The Texas Court of Criminat Appeals has ordered a review of the case… So there will be no protest.
November 16, 2006, TX
(AP) If death Texas row inmate Charles Nealy is put to death, Texas will end the year with 25 executions, up three from last year, but about average for the past decade. A record 40 Texas prisoners were executed in 2000.
(NCADP Execution Alert)–Charles Nealy, a black man, is scheduled for execution on Nov. 16. In August 1997, two men robbed an Expressmart convenience store, killing Jiten Bhakta and Vijay Patel. Bhakta was in the back office when a man wearing a dark hat and carrying a shotgun killed him from close range. The store’s surveillance tape caught two men, one with a dark-colored hat and a shotgun and another with a light-colored hat and a pistol, robbing the store, but it did not record either of the murders.
The state denied Nealy’s habeas appeal, in which he claimed that the state provided insufficient evidence to prove him guilty beyond reasonable doubt. However, the prosecution presented conflicting eyewitness testimony as to the identification of Nealy as the man with the dark hat and the shotgun. First, Nealy’s nephew, Memphis, testified that Nealy had told him about the crime prior to the act. Memphis has identified Nealy as the man in the video with the shotgun, but only after the police had told him that his uncle had participated in the robbery. Furthermore, the victim’s brother, who had also been present during the robbery, stated upon examination that the man with the shotgun had a light-colored hat, not a dark hat. Upon cross-examination he contradicted himself, saying the man with the shotgun had a dark-colored hat. Also, the driver of the car, testified that he would not have been able to identify Nealy in the surveillance video had he not known Nealy or been aware of his role in the robbery prior to viewing the videotape.

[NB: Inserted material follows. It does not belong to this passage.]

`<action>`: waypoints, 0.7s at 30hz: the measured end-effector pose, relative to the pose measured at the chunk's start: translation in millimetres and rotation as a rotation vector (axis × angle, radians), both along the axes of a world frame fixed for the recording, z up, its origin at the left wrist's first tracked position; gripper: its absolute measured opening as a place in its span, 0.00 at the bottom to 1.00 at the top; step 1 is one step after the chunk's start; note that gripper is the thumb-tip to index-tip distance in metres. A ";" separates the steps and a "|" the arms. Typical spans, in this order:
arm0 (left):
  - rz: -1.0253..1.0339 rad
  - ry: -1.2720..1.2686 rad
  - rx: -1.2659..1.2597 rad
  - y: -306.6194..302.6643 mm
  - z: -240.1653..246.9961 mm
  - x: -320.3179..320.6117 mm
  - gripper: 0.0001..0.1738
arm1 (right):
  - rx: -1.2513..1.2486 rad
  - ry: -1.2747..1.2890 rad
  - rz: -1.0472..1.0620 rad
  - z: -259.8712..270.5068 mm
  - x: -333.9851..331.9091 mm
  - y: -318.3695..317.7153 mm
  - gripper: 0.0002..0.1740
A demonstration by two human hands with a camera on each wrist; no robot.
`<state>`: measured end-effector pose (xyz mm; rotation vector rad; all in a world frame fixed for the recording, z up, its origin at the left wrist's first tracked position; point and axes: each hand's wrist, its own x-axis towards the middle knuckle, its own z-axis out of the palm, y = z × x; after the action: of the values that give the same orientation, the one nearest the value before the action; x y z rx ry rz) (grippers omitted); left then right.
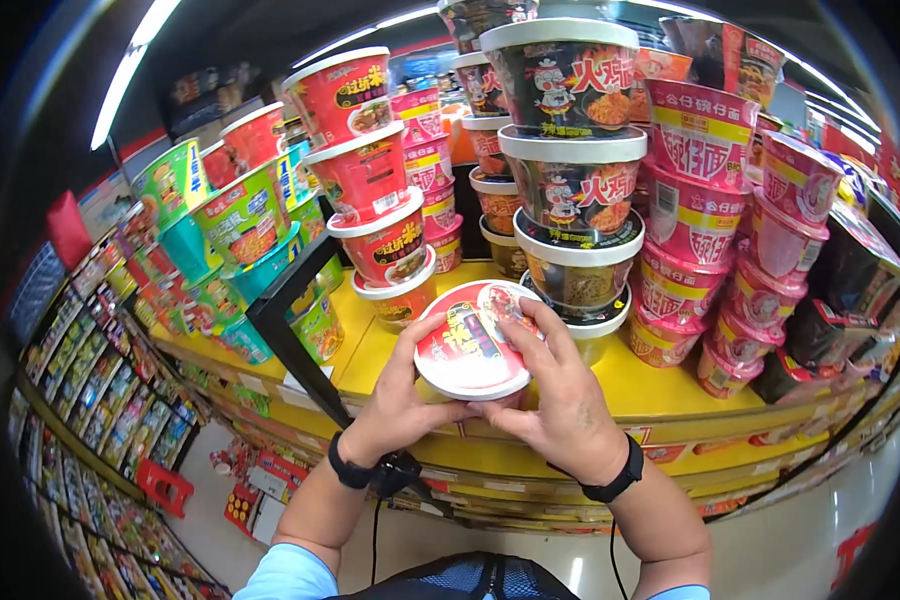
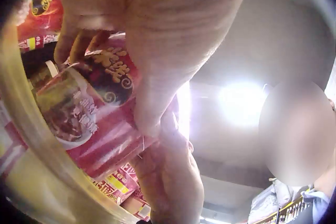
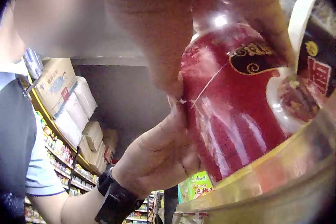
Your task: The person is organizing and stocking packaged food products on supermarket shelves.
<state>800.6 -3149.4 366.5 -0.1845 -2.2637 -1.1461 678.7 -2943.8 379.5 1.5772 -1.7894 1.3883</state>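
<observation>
Between both hands is a red instant noodle bowl (image 1: pixel 473 340) with a white-rimmed printed lid, tilted so the lid faces up toward the head camera. My left hand (image 1: pixel 395 395) grips its left side, thumb at the near side. The right hand (image 1: pixel 565 405) grips the right side, with fingers over the lid's edge and the thumb meeting the left thumb in front. In the left wrist view the bowl's red side (image 2: pixel 105 140) shows a noodle picture. The right wrist view shows the red wall (image 3: pixel 231 119) close to the yellow shelf edge.
Behind the held bowl stands a stack of similar red bowls (image 1: pixel 380 240). Tall stacks of black bowls (image 1: pixel 575 180) and pink bowls (image 1: pixel 690 220) rise to the right. Green bowls (image 1: pixel 240 225) stand left beyond a black frame bar (image 1: pixel 295 320). The yellow shelf (image 1: pixel 370 350) runs beneath.
</observation>
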 end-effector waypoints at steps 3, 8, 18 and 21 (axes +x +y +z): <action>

The state of Texas should punish Nealy for his involvement in the murder of Jiten Bhakta. However, since no one could correctly identify him as the man with the shotgun without confusing him with the other man or being told by the police that Nealy was present, this should not be a capital punishment case. The influence of outside factors in two men’s testimonies and the confusion of the third person’s testimony does not make a sound case for the state against Nealy. Executing Nealy will not prevent any future crime that a life in prison cannot prevent, and his case demonstrates that people are put on death row without being absolutely positive of their role in a murder.